## EXERCISE GOAL
Please copy each line of the records below that holds the word "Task".

## RECORDS FOR THIS EXERCISE
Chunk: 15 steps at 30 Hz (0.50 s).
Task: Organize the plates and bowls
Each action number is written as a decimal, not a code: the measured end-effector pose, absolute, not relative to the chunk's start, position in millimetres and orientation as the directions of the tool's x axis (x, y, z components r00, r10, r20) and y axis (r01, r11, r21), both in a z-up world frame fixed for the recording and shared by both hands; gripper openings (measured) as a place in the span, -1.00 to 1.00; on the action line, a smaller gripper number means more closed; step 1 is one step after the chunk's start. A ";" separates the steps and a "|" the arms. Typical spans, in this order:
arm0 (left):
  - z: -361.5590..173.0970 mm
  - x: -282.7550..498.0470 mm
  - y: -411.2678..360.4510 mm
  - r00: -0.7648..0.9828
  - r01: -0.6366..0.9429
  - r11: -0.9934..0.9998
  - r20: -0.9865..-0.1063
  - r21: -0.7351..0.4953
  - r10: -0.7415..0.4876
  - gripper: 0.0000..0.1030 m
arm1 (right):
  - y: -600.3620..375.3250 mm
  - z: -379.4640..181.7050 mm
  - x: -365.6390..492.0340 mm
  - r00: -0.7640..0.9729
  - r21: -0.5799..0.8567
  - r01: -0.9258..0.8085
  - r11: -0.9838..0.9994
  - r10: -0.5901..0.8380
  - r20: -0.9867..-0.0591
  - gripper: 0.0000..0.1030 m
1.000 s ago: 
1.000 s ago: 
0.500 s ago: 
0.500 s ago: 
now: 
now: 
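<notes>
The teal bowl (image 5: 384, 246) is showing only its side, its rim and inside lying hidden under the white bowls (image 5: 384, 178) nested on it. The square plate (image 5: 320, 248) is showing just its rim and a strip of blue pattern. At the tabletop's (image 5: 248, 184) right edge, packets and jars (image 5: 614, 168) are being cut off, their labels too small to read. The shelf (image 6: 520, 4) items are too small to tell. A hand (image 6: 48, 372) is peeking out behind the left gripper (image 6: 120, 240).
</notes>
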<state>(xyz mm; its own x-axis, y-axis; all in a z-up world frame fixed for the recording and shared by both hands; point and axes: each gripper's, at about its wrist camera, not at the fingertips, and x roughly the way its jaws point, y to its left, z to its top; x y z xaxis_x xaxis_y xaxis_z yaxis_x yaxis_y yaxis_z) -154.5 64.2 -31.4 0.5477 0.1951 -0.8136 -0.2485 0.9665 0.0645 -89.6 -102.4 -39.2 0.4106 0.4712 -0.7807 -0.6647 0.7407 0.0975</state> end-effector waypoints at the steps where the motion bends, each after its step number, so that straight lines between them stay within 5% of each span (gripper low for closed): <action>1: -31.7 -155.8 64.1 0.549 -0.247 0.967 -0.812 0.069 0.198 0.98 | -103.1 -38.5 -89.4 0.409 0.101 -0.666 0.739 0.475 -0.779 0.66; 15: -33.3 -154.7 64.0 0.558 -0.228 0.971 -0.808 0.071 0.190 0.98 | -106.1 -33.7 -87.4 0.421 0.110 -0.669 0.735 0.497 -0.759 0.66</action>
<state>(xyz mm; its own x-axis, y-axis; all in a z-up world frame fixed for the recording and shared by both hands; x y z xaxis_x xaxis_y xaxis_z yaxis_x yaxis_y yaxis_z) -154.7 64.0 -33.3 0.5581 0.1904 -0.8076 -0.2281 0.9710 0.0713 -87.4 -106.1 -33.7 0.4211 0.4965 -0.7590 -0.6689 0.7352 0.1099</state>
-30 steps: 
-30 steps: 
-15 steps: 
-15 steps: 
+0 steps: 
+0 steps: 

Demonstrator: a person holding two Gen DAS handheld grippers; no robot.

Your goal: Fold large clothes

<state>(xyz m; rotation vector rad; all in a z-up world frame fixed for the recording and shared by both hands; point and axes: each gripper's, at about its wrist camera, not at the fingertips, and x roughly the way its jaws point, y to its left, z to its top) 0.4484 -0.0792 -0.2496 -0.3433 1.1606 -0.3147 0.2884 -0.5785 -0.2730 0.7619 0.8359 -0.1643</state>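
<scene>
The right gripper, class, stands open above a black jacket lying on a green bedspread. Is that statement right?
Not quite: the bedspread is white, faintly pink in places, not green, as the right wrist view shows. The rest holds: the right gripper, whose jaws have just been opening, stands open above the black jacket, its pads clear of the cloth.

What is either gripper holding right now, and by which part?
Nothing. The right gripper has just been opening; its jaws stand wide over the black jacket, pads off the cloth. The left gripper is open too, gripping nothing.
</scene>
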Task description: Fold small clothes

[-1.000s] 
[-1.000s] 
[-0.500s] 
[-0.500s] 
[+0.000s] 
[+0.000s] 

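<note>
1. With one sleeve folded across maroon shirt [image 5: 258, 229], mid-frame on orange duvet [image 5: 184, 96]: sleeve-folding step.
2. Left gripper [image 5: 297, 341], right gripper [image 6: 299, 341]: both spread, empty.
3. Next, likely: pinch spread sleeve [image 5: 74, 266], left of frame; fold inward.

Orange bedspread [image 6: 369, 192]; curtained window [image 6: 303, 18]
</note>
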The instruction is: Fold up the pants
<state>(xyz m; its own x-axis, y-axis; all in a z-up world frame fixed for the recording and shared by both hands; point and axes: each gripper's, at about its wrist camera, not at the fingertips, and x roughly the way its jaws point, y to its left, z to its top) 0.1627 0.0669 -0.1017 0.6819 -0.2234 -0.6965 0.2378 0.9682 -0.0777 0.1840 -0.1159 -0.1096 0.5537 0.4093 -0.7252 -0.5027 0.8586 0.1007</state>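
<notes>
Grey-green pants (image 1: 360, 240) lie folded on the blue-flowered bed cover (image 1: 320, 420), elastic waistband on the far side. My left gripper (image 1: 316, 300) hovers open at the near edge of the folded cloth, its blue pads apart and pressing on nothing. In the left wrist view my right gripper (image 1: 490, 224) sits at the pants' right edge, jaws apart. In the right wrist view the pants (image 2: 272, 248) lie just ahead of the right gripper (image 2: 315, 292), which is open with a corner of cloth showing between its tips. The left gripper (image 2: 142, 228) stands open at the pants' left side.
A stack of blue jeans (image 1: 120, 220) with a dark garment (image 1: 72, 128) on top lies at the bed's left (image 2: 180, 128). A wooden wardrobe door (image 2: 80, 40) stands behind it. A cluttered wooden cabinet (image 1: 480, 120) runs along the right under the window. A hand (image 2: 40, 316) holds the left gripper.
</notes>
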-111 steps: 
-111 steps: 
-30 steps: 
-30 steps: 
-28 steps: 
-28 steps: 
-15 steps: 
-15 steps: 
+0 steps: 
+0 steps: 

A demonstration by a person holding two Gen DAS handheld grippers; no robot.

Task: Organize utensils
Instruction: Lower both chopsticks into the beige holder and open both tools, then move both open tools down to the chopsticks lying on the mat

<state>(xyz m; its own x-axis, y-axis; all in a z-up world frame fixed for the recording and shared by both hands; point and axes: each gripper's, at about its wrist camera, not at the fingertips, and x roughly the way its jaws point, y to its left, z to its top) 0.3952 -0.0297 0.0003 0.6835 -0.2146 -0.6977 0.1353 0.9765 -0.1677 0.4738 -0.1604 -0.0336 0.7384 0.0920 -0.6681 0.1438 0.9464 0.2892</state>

## EXERCISE RESULT
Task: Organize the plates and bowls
Task description: Fold small clothes
Task: Organize utensils

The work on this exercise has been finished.